Work order. Only one stretch of the listing below is wanted: every line from the first to the line containing "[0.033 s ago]", set down exactly.

═══ Data extract

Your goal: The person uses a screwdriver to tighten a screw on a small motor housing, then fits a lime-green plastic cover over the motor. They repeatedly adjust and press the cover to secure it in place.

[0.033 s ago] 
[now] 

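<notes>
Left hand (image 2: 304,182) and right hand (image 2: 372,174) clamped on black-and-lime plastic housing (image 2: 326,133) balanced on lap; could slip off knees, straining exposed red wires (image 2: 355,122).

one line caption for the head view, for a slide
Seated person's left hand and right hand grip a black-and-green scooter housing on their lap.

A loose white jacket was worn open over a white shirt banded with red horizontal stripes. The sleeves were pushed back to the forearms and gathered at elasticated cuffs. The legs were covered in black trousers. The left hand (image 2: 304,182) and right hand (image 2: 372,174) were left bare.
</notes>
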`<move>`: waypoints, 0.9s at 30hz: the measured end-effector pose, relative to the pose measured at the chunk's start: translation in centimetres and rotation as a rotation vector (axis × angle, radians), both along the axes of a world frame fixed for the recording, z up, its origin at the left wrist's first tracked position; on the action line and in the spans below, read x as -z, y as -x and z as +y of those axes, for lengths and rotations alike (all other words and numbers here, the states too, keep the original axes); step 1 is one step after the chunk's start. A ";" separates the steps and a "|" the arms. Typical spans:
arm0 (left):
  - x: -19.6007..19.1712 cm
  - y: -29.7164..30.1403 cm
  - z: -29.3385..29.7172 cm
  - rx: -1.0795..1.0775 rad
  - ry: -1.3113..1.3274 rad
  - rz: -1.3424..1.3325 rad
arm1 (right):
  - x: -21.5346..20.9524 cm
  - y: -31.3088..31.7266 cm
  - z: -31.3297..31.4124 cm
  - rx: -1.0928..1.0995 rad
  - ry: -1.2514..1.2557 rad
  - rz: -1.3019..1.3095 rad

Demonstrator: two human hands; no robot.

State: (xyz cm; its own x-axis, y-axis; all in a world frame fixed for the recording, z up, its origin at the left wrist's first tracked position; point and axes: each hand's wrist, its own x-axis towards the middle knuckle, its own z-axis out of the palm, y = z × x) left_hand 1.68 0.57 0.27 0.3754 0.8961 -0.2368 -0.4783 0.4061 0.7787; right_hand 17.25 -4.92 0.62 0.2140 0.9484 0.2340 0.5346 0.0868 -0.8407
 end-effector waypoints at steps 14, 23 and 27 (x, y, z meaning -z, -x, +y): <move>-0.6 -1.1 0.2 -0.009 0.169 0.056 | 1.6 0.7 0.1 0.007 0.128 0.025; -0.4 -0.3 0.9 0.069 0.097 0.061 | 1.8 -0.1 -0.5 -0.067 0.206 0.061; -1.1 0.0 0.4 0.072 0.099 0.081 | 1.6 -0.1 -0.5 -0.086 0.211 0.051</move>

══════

Result of this task.
Your goal: The person uses a screwdriver to tighten a screw on a small motor housing, then fits a lime-green plastic cover over the motor. They repeatedly adjust and press the cover to secure it in place.

[0.033 s ago] 

That covers the exercise completely.